Curioso di storie. Mi piace ascoltarle e commentarle, con chiunque lo vorrà fare con me.
sabato 27 luglio 2013
"NULLA SARA' PIU' COME PRIMA"
Nel vedere le cose di casa PD si resta in effetti un po' basiti. O questa gente sa cose diverse da quelle che compaiono sui quotidiani, il che può benissimo essere (ma in genere chi in passato ha dimsotrato di avere fonti attendibili diverse dalla vulgata comune è stato il Cavaliere, dato per morto sia alle elezioni del 2006 che a queste ultime e invece sopravvissuto alla grande, e i SUOI numeri si sono rivelati molto più giusti di quelli in possesso degli avversari ) , oppure veramente il masochismo, la predisposizione a farsi del male e destinarsi alla sconfitta è una vocazione della sinistra, come ormai è luogo comune ripetere.

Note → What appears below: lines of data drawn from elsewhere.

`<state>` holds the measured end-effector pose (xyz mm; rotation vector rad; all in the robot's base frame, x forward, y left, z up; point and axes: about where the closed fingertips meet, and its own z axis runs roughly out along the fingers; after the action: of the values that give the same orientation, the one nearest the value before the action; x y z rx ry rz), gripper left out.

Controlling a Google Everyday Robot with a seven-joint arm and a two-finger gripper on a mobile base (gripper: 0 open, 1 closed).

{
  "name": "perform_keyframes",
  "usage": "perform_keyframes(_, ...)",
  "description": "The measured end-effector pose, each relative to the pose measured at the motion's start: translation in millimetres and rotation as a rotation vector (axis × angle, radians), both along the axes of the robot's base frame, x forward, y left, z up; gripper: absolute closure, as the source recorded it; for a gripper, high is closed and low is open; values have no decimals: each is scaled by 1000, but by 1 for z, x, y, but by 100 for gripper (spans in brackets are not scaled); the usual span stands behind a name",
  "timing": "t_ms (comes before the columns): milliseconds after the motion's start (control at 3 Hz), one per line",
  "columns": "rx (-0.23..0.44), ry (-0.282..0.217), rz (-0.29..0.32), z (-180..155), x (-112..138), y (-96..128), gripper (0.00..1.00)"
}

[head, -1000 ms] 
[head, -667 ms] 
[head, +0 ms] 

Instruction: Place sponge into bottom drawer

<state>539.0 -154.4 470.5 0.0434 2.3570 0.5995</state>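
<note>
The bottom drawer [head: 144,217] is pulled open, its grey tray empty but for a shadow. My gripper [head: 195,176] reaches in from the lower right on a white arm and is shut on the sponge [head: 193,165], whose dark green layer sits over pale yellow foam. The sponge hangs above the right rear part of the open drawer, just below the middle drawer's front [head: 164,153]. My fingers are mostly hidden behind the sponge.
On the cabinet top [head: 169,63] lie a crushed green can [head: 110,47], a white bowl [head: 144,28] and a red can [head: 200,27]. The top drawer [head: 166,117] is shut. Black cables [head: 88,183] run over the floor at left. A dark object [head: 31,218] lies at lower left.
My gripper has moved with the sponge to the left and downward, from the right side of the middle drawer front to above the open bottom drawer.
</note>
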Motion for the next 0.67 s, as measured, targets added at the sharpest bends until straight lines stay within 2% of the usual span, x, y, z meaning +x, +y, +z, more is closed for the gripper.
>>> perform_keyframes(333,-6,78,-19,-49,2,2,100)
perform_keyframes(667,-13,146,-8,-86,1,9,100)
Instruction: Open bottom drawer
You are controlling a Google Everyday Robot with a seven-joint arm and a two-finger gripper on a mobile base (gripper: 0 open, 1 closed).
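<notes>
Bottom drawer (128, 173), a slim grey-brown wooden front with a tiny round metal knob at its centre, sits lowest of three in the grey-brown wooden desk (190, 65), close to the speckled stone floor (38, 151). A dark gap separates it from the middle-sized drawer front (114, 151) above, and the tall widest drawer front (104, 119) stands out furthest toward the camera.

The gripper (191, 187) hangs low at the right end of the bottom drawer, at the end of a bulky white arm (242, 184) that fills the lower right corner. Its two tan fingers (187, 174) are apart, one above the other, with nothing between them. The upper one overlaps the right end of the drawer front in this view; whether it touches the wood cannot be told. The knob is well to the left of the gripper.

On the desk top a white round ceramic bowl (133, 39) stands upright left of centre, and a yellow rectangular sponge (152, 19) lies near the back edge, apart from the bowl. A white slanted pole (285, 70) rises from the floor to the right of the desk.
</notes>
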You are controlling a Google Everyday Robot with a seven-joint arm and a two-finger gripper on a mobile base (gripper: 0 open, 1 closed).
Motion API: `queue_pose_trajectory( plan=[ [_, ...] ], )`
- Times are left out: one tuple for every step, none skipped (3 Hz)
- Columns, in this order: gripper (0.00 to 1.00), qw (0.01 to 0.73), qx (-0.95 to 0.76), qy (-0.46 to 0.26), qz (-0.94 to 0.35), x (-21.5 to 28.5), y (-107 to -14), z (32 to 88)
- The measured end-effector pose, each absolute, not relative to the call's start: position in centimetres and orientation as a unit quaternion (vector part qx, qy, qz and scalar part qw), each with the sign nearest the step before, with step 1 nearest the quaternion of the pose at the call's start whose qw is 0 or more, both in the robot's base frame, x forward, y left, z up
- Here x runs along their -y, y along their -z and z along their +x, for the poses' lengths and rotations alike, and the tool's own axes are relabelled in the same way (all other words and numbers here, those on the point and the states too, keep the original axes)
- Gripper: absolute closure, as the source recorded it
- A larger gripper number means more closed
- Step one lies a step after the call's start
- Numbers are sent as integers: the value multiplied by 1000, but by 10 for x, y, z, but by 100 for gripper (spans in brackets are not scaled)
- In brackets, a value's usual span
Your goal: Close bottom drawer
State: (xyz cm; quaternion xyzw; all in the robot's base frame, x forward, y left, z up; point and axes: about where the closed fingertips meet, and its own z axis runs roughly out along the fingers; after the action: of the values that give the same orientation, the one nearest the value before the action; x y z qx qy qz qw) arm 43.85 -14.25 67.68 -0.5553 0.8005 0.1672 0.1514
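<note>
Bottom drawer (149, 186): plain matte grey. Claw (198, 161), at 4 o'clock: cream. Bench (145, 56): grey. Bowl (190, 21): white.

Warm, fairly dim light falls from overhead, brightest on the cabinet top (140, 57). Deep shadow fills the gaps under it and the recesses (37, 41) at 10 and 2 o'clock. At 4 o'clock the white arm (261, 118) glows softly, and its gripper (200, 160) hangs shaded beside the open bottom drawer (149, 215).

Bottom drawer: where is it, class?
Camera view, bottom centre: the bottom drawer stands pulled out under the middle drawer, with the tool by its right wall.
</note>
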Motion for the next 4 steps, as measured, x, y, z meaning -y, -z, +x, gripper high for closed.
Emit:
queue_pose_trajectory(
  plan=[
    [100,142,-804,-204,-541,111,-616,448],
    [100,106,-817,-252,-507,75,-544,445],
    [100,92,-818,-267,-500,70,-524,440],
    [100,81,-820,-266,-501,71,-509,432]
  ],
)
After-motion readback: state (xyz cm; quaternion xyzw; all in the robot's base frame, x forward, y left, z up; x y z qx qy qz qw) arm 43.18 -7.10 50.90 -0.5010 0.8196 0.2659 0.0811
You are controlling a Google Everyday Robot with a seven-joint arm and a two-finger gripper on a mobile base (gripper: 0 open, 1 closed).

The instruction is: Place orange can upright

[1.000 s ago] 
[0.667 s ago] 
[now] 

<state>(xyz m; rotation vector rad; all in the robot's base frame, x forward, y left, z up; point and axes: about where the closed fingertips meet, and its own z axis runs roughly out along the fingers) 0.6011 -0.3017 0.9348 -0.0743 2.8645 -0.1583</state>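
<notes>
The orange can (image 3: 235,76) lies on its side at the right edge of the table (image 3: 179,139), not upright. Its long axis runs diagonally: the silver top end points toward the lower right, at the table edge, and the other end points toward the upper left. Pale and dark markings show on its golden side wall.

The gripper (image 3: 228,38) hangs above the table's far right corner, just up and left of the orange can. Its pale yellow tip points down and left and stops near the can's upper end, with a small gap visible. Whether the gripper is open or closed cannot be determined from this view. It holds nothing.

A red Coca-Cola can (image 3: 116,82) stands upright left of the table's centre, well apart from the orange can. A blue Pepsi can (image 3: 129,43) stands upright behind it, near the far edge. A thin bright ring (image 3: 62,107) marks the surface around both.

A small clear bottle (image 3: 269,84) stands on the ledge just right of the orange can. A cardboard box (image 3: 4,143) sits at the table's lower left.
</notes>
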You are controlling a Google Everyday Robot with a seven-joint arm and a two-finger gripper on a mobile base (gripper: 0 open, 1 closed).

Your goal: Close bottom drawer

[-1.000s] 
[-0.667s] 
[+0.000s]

So perfettamente che i sondaggisti sbagliano, e anche alle ultime elezioni si è visto. Però qualcuno meno degli altri...magari sono quelli più abili, che, come suggeriva Ricolfi, ricordando i pionieri di questa "non scienza", correggono i dati raccolti conoscendo i propri "polli ", vale a dire gli interrogati, noi italiani, che spesso non rispondiamo la verità ma quello che è più alla moda...Insomma, se non li si prende come vaticinii, e li sai interpretare correttamente, i numeri una mano a farti un'idea te la possono dare.
Fatta questa doverosa premessa, i sondaggi diagnosticano il PDL come primo partito, il che tra l'altro non è così sorprendente, se si pensa che a febbraio la rimonta del Berlusca, dato per morto, si è fermata ad uno 0,3% dal sorpasso. Chissà, un'altra settimana di campagna e la "non vittoria" di Bersani diventava una Caporetto che nemmeno Cadorna, e parlavamo di tutta un'altra storia.
Sia come non sia, il partito del Cav. è accreditato di un 28% che giusto Forza Italia dei tempi belli...(certo, nel 2008 raggiunse quasi il 38, ma era appena avvenuta la fusione con AN, che portava in dote un capitale di voti non inferiore al 12 % ) . Il centro destra, con la Lega in discesa ma ancora capace di un 4% e i vari minipartiti di destra, potrebbe prendere in caso di elezioni un 36% impossibile per la sinistra attuale ( che qualcuno quota al 34%, ma altri ancora meno, sia per il malpancismo al governo di larghe intese, sia per questo tutti contro tutti cui da tempo si assiste ) .
SALVO CHE non scenda in campo Renzi. Gli stessi sondaggi che indicano prevalente il PDL con i suoi alleati, affermano che la variante Renzi scompaginerebbe completamente il fronte, e con lui , sarebbe il centrosinistra a prendere il 36% dei voti e probabilmente di più, fino forse a sfiorare il 40%.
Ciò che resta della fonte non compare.